Could the data below be retyped exactly, without its pictures?
[Opening Data section]
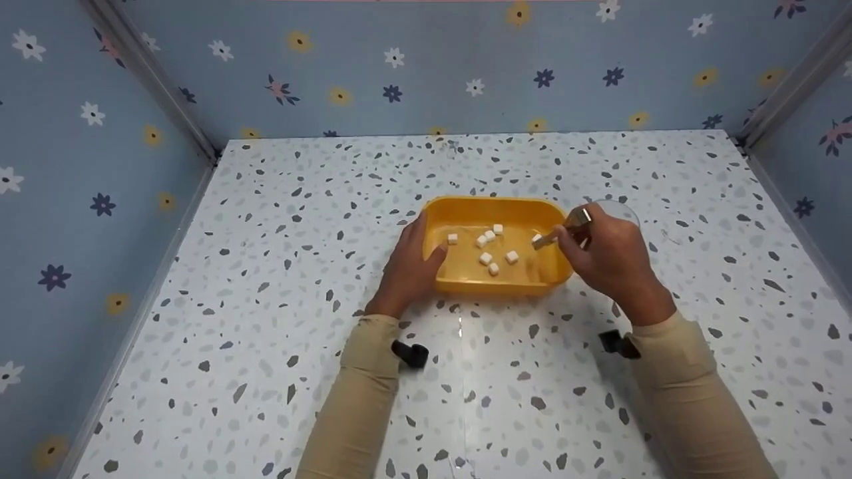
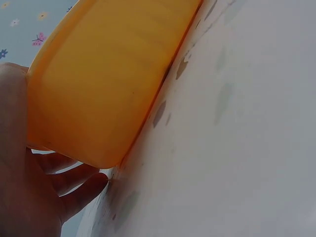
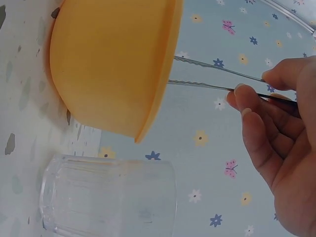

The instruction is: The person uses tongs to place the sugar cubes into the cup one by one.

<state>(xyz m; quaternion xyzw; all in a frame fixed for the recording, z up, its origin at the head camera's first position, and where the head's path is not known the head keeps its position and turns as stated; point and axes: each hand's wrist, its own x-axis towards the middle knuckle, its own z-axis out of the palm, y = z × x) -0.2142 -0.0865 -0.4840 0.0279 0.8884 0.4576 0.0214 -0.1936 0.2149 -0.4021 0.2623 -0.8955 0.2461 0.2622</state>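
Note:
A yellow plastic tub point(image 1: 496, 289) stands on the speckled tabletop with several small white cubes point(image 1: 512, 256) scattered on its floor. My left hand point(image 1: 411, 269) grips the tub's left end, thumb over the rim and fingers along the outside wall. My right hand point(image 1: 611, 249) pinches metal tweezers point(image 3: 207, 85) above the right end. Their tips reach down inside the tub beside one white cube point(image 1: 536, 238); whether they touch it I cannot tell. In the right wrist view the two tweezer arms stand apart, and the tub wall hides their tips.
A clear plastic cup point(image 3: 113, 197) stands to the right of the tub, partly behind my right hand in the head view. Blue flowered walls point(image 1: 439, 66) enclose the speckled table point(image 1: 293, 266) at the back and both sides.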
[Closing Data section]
* Task response
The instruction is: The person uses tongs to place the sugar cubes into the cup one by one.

<state>(xyz m; quaternion xyzw; all in a frame fixed for the recording, z up, its origin at the head camera's first position, and where the head's path is not known the head keeps its position and turns as stated; point and axes: each hand's wrist, its own x-axis towards the middle knuckle, its own z-axis out of the palm, y = z × x) -0.2142 -0.0865 -0.4840 0.0279 0.8884 0.4576 0.0214 -0.1936 0.2149 -0.4021 0.2623 -0.8955 0.2461 0.2622</state>
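Note:
A yellow plastic tub point(image 1: 496, 289) stands on the speckled tabletop with several small white cubes point(image 1: 512, 256) scattered on its floor. My left hand point(image 1: 411, 269) grips the tub's left end, thumb over the rim and fingers along the outside wall. My right hand point(image 1: 611, 249) pinches metal tweezers point(image 3: 207, 85) above the right end. Their tips reach down inside the tub beside one white cube point(image 1: 536, 238); whether they touch it I cannot tell. In the right wrist view the two tweezer arms stand apart, and the tub wall hides their tips.
A clear plastic cup point(image 3: 113, 197) stands to the right of the tub, partly behind my right hand in the head view. Blue flowered walls point(image 1: 439, 66) enclose the speckled table point(image 1: 293, 266) at the back and both sides.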

Nothing else belongs in this answer.